Please output exactly the part of the records below that opens with the line containing "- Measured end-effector" and closes with the line containing "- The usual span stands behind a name", both lines included, and nothing else.

> [Dataset records]:
● ● ●

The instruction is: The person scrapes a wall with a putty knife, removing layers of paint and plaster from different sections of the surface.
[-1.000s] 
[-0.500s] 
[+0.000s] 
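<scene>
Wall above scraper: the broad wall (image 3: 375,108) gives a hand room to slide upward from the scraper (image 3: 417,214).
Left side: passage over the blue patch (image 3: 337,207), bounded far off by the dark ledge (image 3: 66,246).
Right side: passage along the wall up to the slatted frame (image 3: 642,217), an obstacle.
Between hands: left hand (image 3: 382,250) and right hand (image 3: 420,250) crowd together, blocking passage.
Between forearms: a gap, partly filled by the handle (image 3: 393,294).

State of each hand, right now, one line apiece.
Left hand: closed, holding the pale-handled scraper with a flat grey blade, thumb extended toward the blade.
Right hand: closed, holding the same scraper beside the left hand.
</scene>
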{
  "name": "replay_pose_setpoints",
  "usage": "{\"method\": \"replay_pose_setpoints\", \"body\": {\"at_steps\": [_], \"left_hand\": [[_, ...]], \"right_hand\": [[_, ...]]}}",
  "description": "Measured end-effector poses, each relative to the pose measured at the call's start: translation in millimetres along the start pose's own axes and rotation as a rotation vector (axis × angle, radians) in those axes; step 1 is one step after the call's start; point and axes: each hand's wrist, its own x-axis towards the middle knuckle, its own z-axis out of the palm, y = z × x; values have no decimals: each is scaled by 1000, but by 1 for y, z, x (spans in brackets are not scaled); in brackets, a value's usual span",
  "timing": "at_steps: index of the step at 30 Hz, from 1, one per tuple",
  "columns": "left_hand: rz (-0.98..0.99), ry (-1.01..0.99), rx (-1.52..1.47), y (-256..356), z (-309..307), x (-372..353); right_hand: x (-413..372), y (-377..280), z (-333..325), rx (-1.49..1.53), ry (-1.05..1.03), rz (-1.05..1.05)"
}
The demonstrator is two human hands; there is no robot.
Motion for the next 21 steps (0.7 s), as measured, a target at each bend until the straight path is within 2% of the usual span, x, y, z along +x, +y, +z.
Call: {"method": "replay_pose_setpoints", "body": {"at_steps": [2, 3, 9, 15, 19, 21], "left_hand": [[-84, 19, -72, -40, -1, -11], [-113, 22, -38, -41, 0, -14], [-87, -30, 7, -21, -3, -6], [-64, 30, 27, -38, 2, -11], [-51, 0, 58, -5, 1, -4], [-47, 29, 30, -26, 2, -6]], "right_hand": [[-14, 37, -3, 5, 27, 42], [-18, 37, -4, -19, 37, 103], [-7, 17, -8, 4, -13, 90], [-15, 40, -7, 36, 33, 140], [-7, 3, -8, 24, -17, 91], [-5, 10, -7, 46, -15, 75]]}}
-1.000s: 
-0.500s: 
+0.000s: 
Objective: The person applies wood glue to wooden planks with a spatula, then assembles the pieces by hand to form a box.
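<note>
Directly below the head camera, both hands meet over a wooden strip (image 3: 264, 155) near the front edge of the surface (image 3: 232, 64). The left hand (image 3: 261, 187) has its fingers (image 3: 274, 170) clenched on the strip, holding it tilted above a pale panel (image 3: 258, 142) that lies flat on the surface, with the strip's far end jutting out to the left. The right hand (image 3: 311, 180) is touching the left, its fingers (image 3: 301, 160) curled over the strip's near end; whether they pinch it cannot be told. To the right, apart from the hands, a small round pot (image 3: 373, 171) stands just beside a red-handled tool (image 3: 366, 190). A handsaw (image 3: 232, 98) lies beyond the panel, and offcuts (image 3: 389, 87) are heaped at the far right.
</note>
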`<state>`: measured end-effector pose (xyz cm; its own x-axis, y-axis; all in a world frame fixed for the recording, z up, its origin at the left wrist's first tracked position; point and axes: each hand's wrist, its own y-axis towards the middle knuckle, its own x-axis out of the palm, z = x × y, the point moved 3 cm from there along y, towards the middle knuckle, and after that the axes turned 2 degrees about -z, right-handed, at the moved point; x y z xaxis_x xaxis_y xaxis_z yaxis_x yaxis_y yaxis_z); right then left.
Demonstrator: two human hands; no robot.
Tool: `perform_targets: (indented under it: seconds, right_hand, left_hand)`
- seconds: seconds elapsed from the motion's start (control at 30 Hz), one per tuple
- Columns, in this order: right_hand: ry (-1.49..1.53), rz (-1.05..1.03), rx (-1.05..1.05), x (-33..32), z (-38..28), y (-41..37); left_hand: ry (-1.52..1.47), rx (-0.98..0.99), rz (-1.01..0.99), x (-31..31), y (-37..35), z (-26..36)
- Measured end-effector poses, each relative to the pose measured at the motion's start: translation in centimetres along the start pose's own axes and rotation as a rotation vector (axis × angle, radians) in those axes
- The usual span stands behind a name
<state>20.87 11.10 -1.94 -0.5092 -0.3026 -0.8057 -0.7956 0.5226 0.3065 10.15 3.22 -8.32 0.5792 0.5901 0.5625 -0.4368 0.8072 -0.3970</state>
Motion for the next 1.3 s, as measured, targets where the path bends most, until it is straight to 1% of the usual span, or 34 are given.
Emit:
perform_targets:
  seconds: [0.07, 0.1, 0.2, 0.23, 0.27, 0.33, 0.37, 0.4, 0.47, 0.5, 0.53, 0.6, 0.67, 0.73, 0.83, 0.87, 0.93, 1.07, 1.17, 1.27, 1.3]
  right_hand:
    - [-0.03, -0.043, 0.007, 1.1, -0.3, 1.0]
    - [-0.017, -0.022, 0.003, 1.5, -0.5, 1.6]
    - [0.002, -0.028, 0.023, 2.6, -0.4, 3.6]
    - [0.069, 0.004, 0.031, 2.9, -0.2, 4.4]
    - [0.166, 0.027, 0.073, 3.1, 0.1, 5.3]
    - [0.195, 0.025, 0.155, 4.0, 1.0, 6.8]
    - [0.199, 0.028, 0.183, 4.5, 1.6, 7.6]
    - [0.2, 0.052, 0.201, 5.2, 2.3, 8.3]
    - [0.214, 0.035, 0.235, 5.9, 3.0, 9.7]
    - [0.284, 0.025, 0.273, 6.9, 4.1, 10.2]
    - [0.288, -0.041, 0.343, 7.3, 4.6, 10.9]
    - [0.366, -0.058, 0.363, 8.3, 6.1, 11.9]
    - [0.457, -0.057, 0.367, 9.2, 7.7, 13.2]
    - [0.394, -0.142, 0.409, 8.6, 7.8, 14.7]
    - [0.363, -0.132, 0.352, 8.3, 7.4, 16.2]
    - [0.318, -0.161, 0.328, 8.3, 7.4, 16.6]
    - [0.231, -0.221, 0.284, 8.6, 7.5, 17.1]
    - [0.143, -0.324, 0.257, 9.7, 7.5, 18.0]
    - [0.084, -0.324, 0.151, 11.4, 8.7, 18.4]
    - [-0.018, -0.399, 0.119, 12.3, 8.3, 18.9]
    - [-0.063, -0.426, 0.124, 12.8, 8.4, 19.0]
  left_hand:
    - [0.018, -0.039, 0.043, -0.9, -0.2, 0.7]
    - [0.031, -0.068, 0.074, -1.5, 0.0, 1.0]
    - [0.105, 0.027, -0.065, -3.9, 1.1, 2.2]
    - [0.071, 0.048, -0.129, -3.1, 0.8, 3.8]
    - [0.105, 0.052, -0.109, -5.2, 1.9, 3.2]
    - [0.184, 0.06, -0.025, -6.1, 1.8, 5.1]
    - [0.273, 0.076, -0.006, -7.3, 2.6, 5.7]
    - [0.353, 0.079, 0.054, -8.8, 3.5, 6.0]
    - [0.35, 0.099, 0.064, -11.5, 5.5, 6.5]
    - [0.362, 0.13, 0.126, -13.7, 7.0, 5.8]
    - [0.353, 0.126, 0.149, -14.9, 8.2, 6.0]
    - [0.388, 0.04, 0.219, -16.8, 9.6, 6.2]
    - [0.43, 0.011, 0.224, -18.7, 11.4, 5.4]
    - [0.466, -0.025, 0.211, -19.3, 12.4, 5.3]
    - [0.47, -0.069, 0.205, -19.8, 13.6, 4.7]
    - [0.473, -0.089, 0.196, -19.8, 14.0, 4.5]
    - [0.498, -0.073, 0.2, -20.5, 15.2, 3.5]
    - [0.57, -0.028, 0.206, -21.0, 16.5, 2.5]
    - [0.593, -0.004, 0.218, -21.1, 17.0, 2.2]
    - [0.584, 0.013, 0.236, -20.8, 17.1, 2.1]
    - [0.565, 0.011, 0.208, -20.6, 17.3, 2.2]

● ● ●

> [EXERCISE SOLUTION]:
- Measured end-effector poses, each relative to the pose measured at the motion's start: translation in centimetres along the start pose's own axes and rotation as a rotation vector (axis × angle, radians) in those axes
- The usual span stands behind a name

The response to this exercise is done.